Let us discus history of computer:

Start of counting:

                               In ancient times, the earlier man did calculations on fingers and write with the sticks on ground.Then man made some development and introduce the method of notched sticks and knotted cords. Notched sticks are an example of "VIBROT" a tool that is designed and create to succumb conversion of mechanical vibration into a rotational motion. Knotted cord is for primitive surveyor's tool for the measure of distances. Further man focuses on exploring new tools for calculations. And at last, he identify the method of written on hides, parchment and then writing on paper. Man is a wonderful creation of God. He deeply thinks the things and invent the concept of numbers and different tools for storing and calculating these numbers.

Roman Empire:


                                  These were ancient romans who invent abacus. It was first calculating machine who did simple calculations. It is heard that there was an ancient Chinese abacus calculating machine. Counters in the upper groove are probably 5 x 10n   and in the lower groove are 1 x 10n.

Industrial Era-1600:

                                       In industrial era, there was a Scottish politician and great mathematician, John Napier. He devotes much of his time to find different easy ways to easily do computations. It was he who invent the concept of logarithm. He etched logarithmic measurements on the set of the 10 wooden rods and make it able to be done multiplication and division on rod.

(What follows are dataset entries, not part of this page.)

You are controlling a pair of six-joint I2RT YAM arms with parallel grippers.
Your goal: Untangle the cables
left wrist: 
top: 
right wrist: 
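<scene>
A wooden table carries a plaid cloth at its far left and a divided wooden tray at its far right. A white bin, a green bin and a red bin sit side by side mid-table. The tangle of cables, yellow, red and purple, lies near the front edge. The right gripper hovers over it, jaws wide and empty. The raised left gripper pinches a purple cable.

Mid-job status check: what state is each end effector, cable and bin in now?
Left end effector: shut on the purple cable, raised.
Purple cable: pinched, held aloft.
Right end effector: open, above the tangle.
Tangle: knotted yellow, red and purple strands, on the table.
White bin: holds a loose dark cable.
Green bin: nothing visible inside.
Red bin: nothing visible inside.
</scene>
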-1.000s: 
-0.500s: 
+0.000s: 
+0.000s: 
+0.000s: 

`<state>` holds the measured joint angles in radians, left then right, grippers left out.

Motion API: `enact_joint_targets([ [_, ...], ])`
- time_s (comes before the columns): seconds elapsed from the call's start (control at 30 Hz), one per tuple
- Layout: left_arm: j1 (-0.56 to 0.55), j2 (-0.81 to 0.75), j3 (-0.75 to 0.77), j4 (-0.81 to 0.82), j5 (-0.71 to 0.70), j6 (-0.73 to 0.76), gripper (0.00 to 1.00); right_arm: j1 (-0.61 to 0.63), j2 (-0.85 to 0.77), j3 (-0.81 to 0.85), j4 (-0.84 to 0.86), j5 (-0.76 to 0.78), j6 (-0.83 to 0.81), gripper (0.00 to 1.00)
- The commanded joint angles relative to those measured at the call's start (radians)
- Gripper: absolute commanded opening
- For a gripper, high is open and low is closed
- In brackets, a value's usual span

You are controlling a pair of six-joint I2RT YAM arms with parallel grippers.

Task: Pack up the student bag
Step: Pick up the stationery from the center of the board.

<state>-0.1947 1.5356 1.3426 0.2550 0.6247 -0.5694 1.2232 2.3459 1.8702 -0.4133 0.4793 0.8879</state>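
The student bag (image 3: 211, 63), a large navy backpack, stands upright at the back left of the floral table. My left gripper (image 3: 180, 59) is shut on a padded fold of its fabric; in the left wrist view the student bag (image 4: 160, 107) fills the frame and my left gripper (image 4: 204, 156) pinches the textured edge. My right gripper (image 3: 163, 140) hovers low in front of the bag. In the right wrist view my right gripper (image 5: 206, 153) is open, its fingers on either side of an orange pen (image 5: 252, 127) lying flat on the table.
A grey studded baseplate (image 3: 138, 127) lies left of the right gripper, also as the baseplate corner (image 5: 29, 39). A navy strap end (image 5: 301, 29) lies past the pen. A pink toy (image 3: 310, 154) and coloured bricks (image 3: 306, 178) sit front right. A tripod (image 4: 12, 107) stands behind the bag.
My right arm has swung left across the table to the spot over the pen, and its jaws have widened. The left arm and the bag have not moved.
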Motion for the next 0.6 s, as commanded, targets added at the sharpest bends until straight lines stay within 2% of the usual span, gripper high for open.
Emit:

William Oughtred's Slide rule:


                                                                                   
                                                                                                 

                                                       A Scientist, Edmund Gunter design Logarithmic scale to do logarithmic calculations. Further a scientist Whilliam Oughtred design slide rule. Slide rule was an easy calculating machine to do computations. It remains in use until mid-1970s.

Blaise Pascal-1642:

                                      

                               

                                                     

                                   

                                   Blaise pascal was a French mathematician. His father was also a mathematician. For the help of his father, he invented a machine Pascaline. This machine does simple addition and subtraction. The name of a programming language was in his honor.  This machine consists of a series of gears and contains 10 teeth each.

Each gear does his turn and trip to the next gear to make 1/10 revolution. And this machine was the foundation of mechanical adding machines.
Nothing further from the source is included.